But Terra is my home. And it’s warm there. I shivered and snuggled deeper into the stinky coat. Was it always this cold?
“Once you have agreed to the selection, you will join your mate and travel with him to his camp,” Enoki said. “Let us begin. Number one!”
A tall man with black eyes and hair flowing to the hood of his fur—which pretty much described them all—bounded forward. His gaze zeroed in on a pretty woman with olive skin and almond-shaped eyes. Callie, I recalled. Embezzlement. “My name is Krok. I choose you.”
Callie smiled, fluttering her lashes. Some people were born flirts. “I would like that.”
He held out his hand, and she took it and told him her name. As he led her away, she waved with her free hand. “Bye, ladies! Good luck!”
“Bye, Callie!” We waved.
The farewell hit me with a thud, and I glanced at Tessa and Andrea. We’d become friends. Would we ever see each other again? How far apart were the camps? And what did they mean by camp? That sounded…primitive.
Number two approached Andrea. “You are very beautiful. I’m Groman. I would be honored if you would consent to be my mate.”
She sized him up, her scrutiny just shy of a visual rectal exam.
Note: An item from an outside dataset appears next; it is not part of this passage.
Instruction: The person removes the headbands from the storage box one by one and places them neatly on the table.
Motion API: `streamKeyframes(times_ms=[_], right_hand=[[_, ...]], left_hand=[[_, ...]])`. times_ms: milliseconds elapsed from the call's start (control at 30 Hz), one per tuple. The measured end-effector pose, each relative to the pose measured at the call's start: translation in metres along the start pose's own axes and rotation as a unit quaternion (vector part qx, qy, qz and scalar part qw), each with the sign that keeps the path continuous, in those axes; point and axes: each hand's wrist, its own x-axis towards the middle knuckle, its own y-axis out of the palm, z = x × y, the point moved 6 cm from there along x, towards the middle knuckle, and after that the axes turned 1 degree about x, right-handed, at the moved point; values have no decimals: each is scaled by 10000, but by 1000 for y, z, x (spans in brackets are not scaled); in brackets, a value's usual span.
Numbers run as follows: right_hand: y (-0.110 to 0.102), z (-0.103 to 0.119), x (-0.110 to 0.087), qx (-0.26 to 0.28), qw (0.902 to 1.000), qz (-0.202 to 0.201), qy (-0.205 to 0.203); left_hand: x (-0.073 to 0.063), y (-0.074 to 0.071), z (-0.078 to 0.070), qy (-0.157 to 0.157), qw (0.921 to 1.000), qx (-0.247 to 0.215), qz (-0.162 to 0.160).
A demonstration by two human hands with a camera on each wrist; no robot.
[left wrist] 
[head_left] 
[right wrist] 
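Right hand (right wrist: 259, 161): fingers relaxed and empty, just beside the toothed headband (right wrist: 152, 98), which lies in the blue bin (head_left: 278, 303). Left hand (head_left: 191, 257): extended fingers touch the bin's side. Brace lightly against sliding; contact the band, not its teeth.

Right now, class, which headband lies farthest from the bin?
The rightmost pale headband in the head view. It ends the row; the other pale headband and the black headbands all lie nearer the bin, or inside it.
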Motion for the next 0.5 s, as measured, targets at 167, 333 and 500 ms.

For as long as it took her, I almost felt sorry for the guy. I could see his confidence slip with every passing second. Finally, she nodded. “I agree.” Andrea grabbed me in a hug. “We’ll find a way to meet up,” she whispered in my ear. “Remember, his name is Groman.”
“Groman,” I repeated, hugging her tight. A lump formed in my throat. “I hope you get what you came for, Andrea.”
“You, too. Good luck!”
I was looking for my appeal to come through so I could return to Terra.
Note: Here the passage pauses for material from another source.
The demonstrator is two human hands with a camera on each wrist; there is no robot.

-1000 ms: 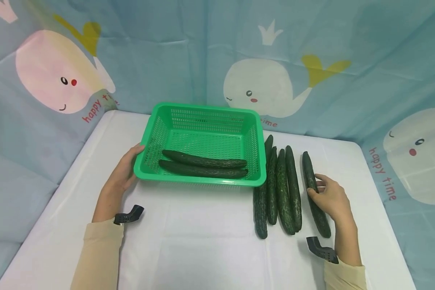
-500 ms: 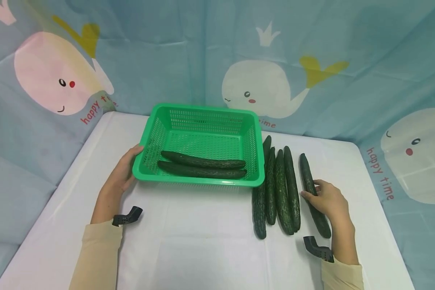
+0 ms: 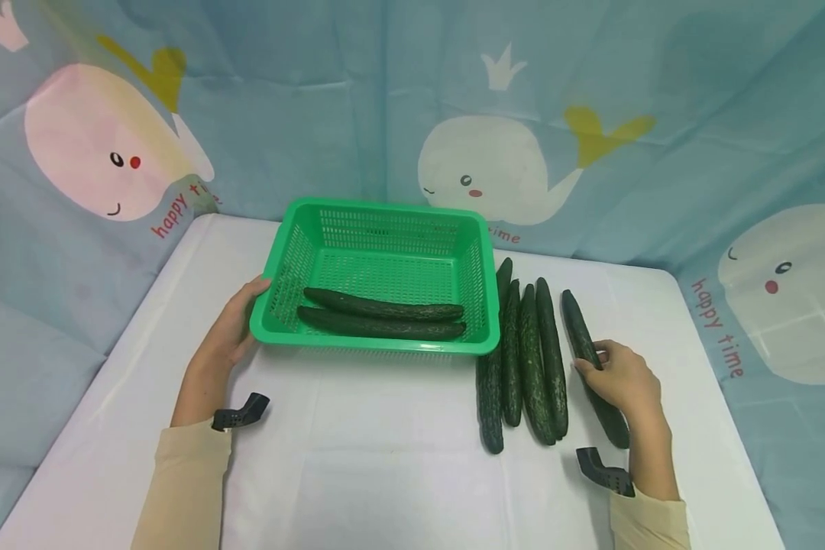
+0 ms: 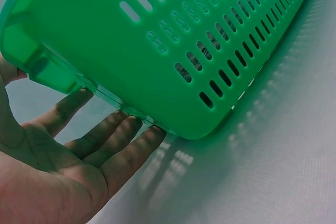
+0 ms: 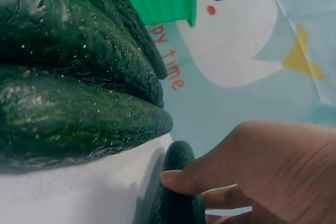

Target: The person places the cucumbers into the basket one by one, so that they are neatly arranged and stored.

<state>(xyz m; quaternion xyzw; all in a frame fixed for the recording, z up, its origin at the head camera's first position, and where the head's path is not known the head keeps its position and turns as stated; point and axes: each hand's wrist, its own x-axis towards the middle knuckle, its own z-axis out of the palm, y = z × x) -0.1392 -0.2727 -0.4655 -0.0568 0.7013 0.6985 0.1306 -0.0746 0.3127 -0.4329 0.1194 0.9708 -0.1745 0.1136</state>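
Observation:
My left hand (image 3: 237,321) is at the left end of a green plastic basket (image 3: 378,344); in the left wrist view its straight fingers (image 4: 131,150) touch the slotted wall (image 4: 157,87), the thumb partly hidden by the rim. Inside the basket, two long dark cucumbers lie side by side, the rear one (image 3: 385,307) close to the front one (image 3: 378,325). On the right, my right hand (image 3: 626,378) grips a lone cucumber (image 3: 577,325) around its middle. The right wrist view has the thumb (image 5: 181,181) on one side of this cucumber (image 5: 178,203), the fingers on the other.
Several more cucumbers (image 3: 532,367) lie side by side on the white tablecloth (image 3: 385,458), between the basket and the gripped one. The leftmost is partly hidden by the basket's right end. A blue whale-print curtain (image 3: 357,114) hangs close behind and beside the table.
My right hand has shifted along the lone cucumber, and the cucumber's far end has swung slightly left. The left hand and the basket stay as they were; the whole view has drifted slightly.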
She embraced Tessa next and then left with her alien beau.
“Number three!” Enoki called.
No one bounded forward. The men glanced at each other. Several checked their chits as if they might have the wrong number.
“Number three?” Enoki called. “Torg?”
“Torg is not here,” one man said.
Enoki shook his head. “Very well. He can wait until the end, then. Number four!”
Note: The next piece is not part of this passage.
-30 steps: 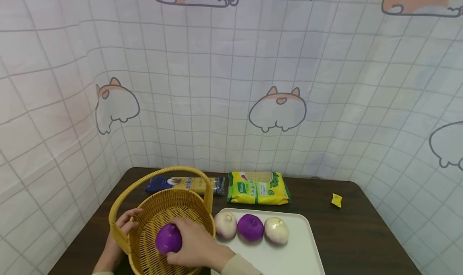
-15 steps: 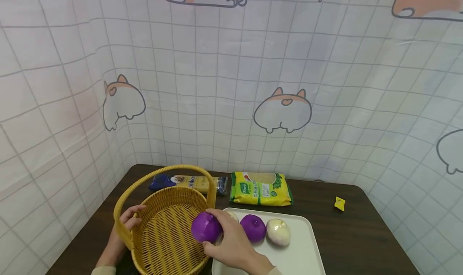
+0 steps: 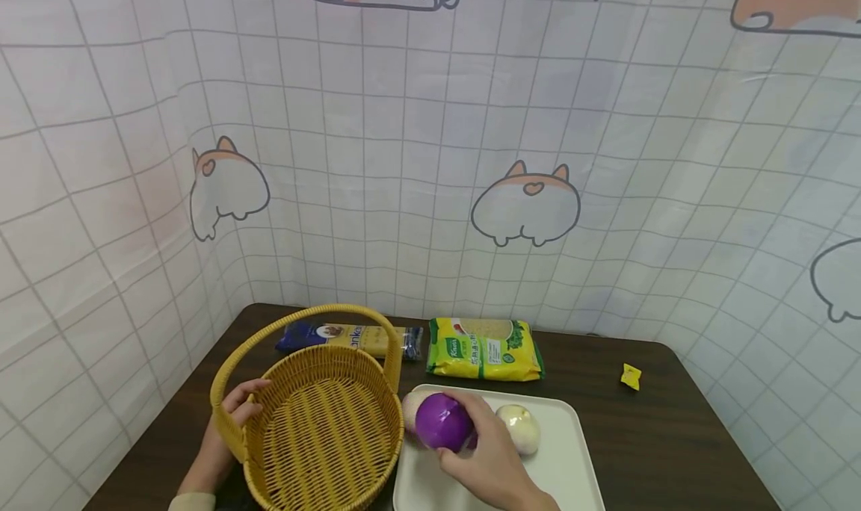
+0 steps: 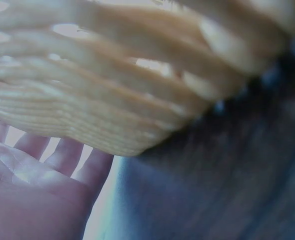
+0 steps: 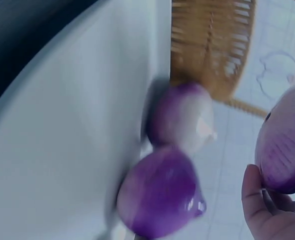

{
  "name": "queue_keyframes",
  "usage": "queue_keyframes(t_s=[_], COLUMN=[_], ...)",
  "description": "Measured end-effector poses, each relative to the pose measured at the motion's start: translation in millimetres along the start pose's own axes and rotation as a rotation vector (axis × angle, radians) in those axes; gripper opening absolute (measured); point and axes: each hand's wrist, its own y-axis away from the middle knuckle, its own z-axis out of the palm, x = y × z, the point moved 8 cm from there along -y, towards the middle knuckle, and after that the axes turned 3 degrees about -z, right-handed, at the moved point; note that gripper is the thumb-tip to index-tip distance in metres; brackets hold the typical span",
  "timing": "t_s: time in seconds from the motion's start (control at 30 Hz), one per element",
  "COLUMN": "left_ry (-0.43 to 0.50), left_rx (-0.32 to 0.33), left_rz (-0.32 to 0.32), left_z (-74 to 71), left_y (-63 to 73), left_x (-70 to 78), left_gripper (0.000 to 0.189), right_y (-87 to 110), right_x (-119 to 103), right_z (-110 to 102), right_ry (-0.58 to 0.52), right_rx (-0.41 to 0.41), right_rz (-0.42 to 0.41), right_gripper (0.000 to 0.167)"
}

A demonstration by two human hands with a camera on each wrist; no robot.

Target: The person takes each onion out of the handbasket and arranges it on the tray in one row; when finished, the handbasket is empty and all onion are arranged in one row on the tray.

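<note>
A purple onion (image 3: 440, 420) is in my right hand (image 3: 491, 459), held between thumb and fingers above the white tray (image 3: 430, 488). In the right wrist view, that onion (image 5: 285, 142) sits apart from a white-and-purple onion (image 5: 182, 117) and a second purple onion (image 5: 160, 192), both on the tray. My hand mostly covers the second purple one in the head view. A whitish onion (image 3: 523, 430) lies to its right. My left hand (image 3: 235, 410) holds the left rim of the yellow wicker basket (image 3: 323, 451). Up close, its fingers (image 4: 65, 157) lie against the weave, their tips hidden.
Behind the basket lies a blue-and-tan packet (image 3: 356, 338). A yellow-green Knorr bag (image 3: 484, 350) is behind the tray. One small yellow wrapped piece (image 3: 631, 376) rests on the dark table (image 3: 659, 436) at right. The basket's tall handle (image 3: 296, 318) arches over its opening.
My right hand has carried the purple onion out of the basket, rightwards to above the tray. My left hand has stayed at the basket's rim. The head view shifted slightly.
</note>
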Motion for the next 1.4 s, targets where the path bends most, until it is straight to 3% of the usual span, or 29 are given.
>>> queue_keyframes(t_s=[0.47, 0.73, 0.9, 1.4], left_ry=[-0.003, -0.014, -0.019, 0.002], left_rx=[0.004, 0.009, 0.016, 0.003], left_rz=[0.017, 0.012, 0.009, 0.041], left_z=[0.2, -0.2, 0.4, 1.6], left_y=[1.8, 1.6, 1.2, 1.9], left_x=[2.4, 2.0, 3.2, 3.6], left_gripper=[0.038, 0.038, 0.039, 0.036], right_y=[23.6, 38.9, 48.4, 67.4], right_x=[45.0, 71.8, 81.6, 109.9], right_z=[-68.9, -96.0, -107.0, -130.8], right_ry=[0.104, 0.173, 0.215, 0.195], right_rx=[0.275, 0.320, 0.351, 0.387], right_rz=[0.090, 0.208, 0.241, 0.336], right_gripper=[0.079, 0.077, 0.078, 0.081])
A grinning alien jumped forward.
One by one, women and aliens paired up. Nobody refused anybody. Tessa was chosen tenth by a man named Loka. “Take off your hood so they can see your face,” she whispered in my ear when we hugged good-bye.
My chest tightened as she skipped away with her tall alien squeeze. They reminded me of newlyweds. The only thing this party lacked was confetti. And cake. I wished I had some. The selection process had triggered an urge to stress eat. Out of fifty women, Andrea had been chosen second and Tessa tenth. An irrational jealousy knotted my stomach, and the beginnings of humiliation heated my face.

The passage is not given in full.